After locating the line with "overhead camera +" in the data that follows, return it and every later line exactly, up to and including the line with "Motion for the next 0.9".

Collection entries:

━━━

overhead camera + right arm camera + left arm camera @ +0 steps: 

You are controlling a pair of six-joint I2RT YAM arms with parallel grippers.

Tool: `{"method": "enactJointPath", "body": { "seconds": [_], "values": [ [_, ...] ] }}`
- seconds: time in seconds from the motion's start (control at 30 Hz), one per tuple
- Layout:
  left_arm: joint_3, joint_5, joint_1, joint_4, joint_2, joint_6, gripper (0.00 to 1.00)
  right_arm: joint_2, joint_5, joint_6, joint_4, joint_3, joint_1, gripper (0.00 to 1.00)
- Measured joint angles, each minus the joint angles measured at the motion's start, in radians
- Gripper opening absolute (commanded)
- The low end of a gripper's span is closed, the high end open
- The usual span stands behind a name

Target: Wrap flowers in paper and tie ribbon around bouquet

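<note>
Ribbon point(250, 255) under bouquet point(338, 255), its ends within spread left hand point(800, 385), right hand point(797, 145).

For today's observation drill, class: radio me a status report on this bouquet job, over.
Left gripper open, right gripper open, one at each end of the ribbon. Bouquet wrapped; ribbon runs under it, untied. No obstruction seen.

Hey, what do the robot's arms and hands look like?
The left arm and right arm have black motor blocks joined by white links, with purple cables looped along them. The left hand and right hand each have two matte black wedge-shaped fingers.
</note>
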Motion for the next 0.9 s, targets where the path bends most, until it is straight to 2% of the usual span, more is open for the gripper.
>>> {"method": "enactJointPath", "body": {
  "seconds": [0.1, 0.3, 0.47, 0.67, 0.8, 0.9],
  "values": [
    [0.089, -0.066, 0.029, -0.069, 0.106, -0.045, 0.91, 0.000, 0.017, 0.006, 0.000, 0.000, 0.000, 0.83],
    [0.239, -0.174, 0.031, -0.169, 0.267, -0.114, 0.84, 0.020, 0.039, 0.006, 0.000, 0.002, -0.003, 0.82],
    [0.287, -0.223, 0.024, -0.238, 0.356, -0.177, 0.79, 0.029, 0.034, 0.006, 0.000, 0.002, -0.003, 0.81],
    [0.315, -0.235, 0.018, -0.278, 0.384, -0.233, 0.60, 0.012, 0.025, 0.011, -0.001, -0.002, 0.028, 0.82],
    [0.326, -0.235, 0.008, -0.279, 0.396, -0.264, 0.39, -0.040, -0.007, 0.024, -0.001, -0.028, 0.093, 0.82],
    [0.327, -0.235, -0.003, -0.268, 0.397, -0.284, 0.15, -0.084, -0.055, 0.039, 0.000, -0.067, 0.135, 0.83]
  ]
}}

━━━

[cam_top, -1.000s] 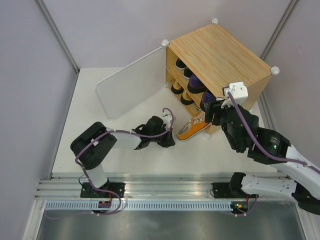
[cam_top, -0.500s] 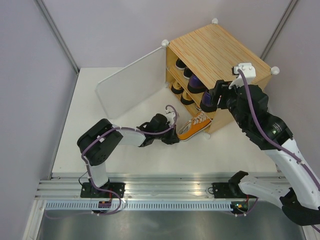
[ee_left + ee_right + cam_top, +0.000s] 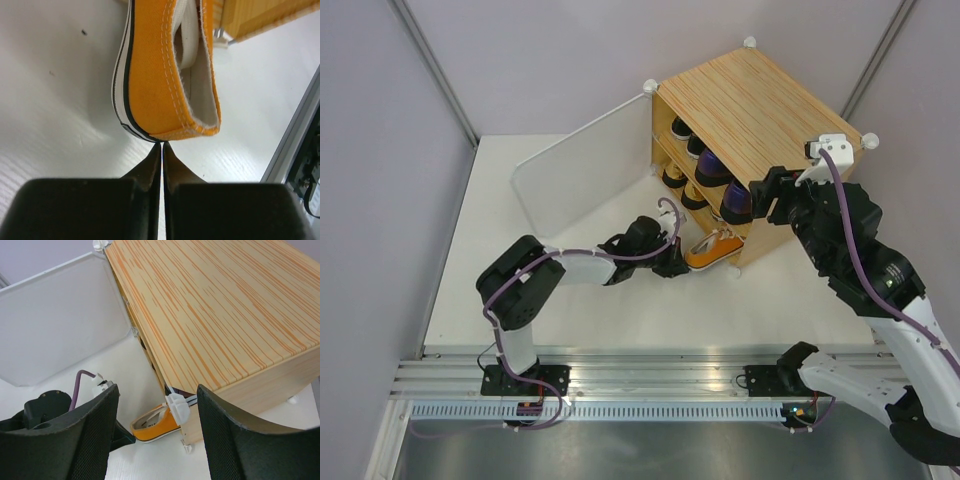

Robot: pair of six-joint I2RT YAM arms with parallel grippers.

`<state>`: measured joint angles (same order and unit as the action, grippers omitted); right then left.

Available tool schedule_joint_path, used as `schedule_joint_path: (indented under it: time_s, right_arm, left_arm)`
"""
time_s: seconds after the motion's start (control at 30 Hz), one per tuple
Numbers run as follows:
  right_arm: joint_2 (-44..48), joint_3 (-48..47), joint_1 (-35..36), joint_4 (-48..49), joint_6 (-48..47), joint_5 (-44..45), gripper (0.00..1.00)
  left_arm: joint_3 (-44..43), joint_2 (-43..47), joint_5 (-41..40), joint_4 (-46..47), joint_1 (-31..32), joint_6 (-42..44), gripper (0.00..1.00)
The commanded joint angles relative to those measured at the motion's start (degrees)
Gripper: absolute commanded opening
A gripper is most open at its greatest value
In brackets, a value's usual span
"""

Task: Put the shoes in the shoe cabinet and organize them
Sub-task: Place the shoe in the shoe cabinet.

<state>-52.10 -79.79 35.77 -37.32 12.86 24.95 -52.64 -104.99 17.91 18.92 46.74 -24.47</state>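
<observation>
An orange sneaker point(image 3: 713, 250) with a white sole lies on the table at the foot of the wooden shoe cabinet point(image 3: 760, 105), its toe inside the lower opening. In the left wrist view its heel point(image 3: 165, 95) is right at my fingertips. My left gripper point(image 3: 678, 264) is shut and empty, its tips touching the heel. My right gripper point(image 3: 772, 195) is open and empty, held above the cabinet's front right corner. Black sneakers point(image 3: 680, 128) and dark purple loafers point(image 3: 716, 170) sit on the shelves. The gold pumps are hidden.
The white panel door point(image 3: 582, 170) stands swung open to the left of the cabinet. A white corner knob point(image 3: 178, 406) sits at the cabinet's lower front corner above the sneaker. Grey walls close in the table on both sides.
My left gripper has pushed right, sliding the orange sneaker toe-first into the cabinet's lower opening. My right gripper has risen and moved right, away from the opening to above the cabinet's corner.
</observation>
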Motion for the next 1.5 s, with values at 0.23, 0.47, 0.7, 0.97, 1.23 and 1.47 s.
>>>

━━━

Reply:
overhead camera + right arm camera + left arm camera @ +0 steps: 

You are controlling a pair of six-joint I2RT YAM arms with parallel grippers.

Tool: `{"method": "enactJointPath", "body": { "seconds": [_], "values": [ [_, ...] ] }}`
- seconds: time in seconds from the motion's start (control at 30 Hz), one per tuple
- Layout:
  left_arm: joint_3, joint_5, joint_1, joint_4, joint_2, joint_6, gripper (0.00 to 1.00)
  right_arm: joint_2, joint_5, joint_6, joint_4, joint_3, joint_1, gripper (0.00 to 1.00)
- Measured joint angles, each minus the joint angles measured at the motion's start, in radians
- Gripper opening absolute (commanded)
- The low end of a gripper's span is closed, the high end open
- The usual span stands behind a name

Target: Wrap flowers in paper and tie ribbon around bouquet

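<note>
Ribbon point(250, 255) under bouquet point(338, 255), its ends within spread left hand point(800, 385), right hand point(797, 145).

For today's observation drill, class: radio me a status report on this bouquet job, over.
Left gripper open, right gripper open, one at each end of the ribbon. Bouquet wrapped; ribbon runs under it, untied. No obstruction seen.

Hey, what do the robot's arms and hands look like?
The left arm and right arm have black motor blocks joined by white links, with purple cables looped along them. The left hand and right hand each have two matte black wedge-shaped fingers.
</note>
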Motion for the next 0.9 s, targets where the path bends most, until it is straight to 2% of the usual span, more is open for the gripper.

With this, the answer is done.